* _EXERCISE DIRECTIONS_:
Please quote exactly the lines below from the line containing "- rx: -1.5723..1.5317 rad" to the line containing "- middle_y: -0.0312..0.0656", both lines included, and nothing else.

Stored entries
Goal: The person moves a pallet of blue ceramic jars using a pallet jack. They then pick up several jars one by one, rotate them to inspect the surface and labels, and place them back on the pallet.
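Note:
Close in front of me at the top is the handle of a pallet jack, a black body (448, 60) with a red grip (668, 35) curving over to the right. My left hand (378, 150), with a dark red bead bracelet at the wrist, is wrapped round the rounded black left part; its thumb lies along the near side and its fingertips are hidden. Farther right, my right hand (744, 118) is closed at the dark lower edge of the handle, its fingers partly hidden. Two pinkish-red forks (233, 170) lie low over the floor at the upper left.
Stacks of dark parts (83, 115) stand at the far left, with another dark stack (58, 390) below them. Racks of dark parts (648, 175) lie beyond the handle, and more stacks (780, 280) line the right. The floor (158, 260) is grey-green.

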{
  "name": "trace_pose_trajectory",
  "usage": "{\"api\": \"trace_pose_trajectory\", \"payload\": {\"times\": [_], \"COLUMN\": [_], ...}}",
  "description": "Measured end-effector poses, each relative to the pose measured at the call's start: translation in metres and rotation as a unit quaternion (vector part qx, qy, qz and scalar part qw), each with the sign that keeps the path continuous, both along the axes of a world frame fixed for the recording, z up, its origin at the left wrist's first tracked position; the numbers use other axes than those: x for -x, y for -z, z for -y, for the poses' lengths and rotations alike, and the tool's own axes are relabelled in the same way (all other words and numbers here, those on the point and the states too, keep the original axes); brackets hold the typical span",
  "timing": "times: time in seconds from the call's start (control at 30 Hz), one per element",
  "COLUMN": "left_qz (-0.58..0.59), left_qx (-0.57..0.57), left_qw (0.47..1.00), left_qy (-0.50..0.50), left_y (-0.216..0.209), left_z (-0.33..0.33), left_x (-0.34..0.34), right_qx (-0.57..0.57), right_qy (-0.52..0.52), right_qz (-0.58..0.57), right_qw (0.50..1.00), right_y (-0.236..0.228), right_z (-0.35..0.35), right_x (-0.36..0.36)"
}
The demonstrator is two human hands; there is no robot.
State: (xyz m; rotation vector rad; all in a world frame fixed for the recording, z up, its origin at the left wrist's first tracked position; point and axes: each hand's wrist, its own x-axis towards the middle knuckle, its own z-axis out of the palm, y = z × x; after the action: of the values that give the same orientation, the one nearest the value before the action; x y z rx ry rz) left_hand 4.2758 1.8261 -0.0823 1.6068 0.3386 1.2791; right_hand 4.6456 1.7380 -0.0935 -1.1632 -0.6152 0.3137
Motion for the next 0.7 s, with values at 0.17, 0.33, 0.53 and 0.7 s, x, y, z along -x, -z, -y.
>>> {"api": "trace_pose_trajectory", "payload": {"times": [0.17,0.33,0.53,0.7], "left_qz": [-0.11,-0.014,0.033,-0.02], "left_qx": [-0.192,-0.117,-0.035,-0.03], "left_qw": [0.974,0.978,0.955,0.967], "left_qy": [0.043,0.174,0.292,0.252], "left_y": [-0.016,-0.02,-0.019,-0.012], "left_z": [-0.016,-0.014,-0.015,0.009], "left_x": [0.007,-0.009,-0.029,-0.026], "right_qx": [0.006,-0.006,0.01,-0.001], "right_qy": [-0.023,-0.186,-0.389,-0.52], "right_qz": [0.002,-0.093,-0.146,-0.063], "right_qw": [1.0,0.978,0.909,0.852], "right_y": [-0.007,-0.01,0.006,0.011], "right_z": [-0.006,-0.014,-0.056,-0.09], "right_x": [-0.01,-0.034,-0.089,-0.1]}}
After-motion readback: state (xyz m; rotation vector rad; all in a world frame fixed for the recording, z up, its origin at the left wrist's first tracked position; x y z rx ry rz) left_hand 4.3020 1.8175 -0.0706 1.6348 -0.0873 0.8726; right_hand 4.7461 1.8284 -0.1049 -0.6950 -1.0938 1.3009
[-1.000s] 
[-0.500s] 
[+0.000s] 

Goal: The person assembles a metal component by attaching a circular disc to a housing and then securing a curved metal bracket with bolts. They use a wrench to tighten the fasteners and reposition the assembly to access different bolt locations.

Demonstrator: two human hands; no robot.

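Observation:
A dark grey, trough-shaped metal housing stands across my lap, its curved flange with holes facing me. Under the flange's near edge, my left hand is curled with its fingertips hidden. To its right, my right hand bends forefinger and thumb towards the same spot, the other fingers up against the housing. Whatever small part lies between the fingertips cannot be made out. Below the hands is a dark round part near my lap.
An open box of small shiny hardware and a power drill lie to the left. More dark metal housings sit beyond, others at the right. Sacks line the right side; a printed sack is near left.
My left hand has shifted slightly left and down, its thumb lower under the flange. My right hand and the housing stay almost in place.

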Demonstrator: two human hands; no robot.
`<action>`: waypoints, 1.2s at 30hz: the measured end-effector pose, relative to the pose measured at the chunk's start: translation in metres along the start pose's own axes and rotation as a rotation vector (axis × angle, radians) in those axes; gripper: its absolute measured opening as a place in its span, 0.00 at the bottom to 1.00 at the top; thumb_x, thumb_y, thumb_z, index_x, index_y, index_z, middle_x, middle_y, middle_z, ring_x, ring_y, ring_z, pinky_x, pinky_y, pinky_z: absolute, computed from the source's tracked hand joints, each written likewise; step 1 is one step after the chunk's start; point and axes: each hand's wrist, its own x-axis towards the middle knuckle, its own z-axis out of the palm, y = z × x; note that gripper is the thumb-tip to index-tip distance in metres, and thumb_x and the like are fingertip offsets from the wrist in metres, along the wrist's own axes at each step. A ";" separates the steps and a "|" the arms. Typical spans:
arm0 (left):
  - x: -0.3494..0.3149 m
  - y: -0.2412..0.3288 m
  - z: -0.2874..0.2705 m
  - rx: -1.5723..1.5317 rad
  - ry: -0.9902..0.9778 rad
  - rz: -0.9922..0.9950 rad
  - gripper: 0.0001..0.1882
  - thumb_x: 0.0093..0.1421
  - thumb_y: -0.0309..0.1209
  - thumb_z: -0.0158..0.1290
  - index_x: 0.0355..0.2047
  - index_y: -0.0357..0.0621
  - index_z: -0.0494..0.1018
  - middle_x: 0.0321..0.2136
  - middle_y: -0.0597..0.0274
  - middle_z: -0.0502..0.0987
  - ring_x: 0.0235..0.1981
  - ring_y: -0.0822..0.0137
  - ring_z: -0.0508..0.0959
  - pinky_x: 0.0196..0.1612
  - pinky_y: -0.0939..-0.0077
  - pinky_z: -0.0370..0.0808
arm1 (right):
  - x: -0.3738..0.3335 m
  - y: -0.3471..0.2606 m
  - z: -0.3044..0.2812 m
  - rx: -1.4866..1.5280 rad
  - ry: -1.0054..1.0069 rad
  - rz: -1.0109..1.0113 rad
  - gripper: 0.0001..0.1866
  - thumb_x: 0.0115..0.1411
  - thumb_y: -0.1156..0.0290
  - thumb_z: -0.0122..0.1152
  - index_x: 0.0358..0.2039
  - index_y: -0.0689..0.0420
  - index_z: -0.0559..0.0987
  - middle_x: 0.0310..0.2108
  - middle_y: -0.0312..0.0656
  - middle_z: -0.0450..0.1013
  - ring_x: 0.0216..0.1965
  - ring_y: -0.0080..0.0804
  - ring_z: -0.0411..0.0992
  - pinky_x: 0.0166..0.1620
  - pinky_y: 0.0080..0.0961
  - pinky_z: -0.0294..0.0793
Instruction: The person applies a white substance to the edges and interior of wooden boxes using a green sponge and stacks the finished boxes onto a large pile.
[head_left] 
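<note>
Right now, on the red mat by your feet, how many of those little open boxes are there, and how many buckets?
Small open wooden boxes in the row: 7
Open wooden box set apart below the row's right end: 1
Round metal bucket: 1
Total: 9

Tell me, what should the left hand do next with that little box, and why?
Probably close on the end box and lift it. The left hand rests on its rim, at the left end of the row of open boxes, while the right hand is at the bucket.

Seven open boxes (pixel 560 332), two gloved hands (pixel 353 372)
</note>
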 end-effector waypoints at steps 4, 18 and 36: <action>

* _EXPECTED ANSWER_:
  - rx: -1.5723..1.5317 rad
  - ry: -0.9902..0.9778 rad
  - rz: -0.9922..0.9950 rad
  - gripper: 0.0001..0.1882
  - thumb_x: 0.0093..0.1421
  - thumb_y: -0.0309..0.1209
  - thumb_z: -0.0158..0.1290
  - index_x: 0.0355..0.2047
  - index_y: -0.0357..0.0621
  - index_z: -0.0494..0.1018
  - middle_x: 0.0321..0.2136
  - middle_y: -0.0597..0.0274
  - middle_z: -0.0502..0.0987
  - ring_x: 0.0235..0.1981
  - ring_y: -0.0822..0.0137
  - ring_z: -0.0508..0.0959
  - pinky_x: 0.0196..0.1612
  - pinky_y: -0.0939..-0.0077
  - pinky_z: -0.0370..0.0808
arm1 (right):
  - x: -0.3738..0.3335 m
  - y: -0.3471..0.2606 m
  - z: -0.3044..0.2812 m
  - rx: -1.4866..1.5280 rad
  - ry: -1.0054..1.0069 rad
  - rz: -1.0109..1.0113 rad
  - gripper: 0.0001..0.1866
  - thumb_x: 0.0115..0.1411
  - thumb_y: -0.1156..0.0290
  - thumb_z: -0.0122..0.1152
  - index_x: 0.0358..0.2039
  - index_y: -0.0689..0.0420
  - index_z: -0.0559..0.0987
  - middle_x: 0.0310..0.2108
  - middle_y: -0.0312..0.0656

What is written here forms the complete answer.